▸ **Task details**
Quote the whole listing exactly. Leave the pictures out of your copy.

□ □ □ □ □

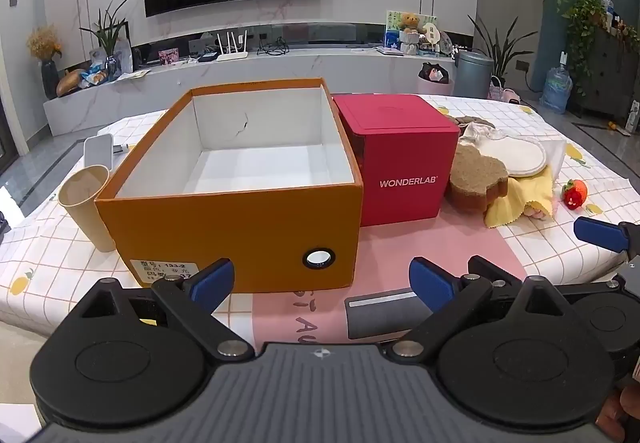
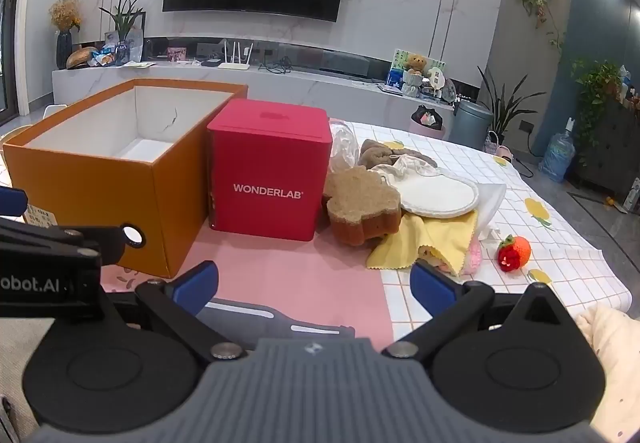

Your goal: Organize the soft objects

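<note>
Heap of soft objects (image 2: 404, 203) lies ahead and right of both wide-open, empty grippers.
Right gripper (image 2: 314, 283) is nearer than left gripper (image 1: 322, 277); open orange cardboard box (image 1: 224, 219) stands left, beyond closed red box (image 2: 268, 171).

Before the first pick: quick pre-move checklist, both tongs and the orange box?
1. Left tongs open, nothing between the pads: ok.
2. Right tongs open, nothing held: ok.
3. Orange box lidless, inside bare: ok.
4. Soft pile right of the red WONDERLAB box, bear-shaped sponge in front: ok.
5. Yellow cloth partly under the white round pad, so no clean single pick: not ok.
6. Strawberry toy apart from the pile: ok.
</note>
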`<state>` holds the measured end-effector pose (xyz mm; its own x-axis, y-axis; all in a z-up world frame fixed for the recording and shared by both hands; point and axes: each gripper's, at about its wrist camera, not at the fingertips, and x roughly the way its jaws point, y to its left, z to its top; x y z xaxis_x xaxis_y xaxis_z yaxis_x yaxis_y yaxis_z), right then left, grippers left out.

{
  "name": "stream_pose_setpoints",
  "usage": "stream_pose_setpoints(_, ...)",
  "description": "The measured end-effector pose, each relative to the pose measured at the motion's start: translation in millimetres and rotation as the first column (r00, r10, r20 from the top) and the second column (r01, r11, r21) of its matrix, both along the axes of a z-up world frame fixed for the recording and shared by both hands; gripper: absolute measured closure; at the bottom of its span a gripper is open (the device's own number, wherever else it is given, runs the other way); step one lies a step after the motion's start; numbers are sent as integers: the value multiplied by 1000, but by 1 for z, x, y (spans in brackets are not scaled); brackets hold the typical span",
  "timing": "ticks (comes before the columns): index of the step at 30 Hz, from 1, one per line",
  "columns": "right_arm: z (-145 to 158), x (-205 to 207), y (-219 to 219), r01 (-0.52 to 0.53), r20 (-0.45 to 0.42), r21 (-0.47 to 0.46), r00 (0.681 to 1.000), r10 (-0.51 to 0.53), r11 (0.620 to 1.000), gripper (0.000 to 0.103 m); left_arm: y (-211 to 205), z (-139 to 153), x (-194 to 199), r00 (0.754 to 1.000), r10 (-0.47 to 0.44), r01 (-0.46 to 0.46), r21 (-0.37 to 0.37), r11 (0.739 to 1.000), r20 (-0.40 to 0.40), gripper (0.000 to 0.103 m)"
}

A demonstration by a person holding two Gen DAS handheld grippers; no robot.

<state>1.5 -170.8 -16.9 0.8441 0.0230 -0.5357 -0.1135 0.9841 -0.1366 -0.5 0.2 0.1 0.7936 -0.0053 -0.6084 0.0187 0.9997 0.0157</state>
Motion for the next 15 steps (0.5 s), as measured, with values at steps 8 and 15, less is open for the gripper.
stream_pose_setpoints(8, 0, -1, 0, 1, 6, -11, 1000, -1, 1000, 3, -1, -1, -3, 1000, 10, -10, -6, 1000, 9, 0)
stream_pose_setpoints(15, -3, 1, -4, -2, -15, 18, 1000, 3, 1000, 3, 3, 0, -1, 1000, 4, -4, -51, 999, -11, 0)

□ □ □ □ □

▸ **Task response**
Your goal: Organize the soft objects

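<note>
Heap of soft objects (image 2: 404, 203) lies ahead and right of both wide-open, empty grippers.
Right gripper (image 2: 314, 283) is nearer than left gripper (image 1: 322, 277); open orange cardboard box (image 1: 224, 219) stands left, beyond closed red box (image 2: 268, 171).

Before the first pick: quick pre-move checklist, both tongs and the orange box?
1. Left tongs open, nothing between the pads: ok.
2. Right tongs open, nothing held: ok.
3. Orange box lidless, inside bare: ok.
4. Soft pile right of the red WONDERLAB box, bear-shaped sponge in front: ok.
5. Yellow cloth partly under the white round pad, so no clean single pick: not ok.
6. Strawberry toy apart from the pile: ok.
</note>
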`<state>` holds the measured end-effector pose (xyz mm; its own x-axis, y-axis; all in a z-up world frame fixed for the recording and shared by both hands; point and axes: each gripper's, at about its wrist camera, not at the fingertips, and x roughly the way its jaws point, y to its left, z to its top; x y z xaxis_x xaxis_y xaxis_z yaxis_x yaxis_y yaxis_z), right then left, grippers left out.

{
  "name": "stream_pose_setpoints",
  "usage": "stream_pose_setpoints(_, ...)",
  "description": "The measured end-effector pose, each relative to the pose measured at the motion's start: translation in millimetres and rotation as the first column (r00, r10, r20 from the top) and the second column (r01, r11, r21) of its matrix, both along the axes of a z-up world frame fixed for the recording and shared by both hands; gripper: absolute measured closure; at the bottom of its span a gripper is open (the device's own number, wherever else it is given, runs the other way); step one lies a step after the motion's start; numbers are sent as integers: the value multiplied by 1000, but by 1 for z, x, y (spans in brackets are not scaled); brackets hold the typical span",
  "timing": "ticks (comes before the columns): index of the step at 30 Hz, from 1, one per line",
  "columns": "right_arm: z (-145 to 158), x (-205 to 207), y (-219 to 219), r01 (-0.52 to 0.53), r20 (-0.45 to 0.42), r21 (-0.47 to 0.46), r00 (0.681 to 1.000), r10 (-0.51 to 0.53), r11 (0.620 to 1.000), gripper (0.000 to 0.103 m); left_arm: y (-211 to 205), z (-139 to 153), x (-194 to 199), r00 (0.754 to 1.000), r10 (-0.47 to 0.44), r01 (-0.46 to 0.46), r21 (-0.37 to 0.37), r11 (0.739 to 1.000), r20 (-0.40 to 0.40), gripper (0.000 to 0.103 m)"
}

A demonstration by a person holding two Gen DAS handheld grippers; no robot.

<state>1.5 -170.8 -16.9 0.8441 0.0230 -0.5357 -0.1135 0.9841 -0.1366 -0.5 0.2 0.1 0.7936 -0.0053 -0.6084 0.0187 0.9997 0.0157</state>
Motion for the next 15 steps (0.5 s), as measured, with values at steps 8 and 15, less is open for the gripper.
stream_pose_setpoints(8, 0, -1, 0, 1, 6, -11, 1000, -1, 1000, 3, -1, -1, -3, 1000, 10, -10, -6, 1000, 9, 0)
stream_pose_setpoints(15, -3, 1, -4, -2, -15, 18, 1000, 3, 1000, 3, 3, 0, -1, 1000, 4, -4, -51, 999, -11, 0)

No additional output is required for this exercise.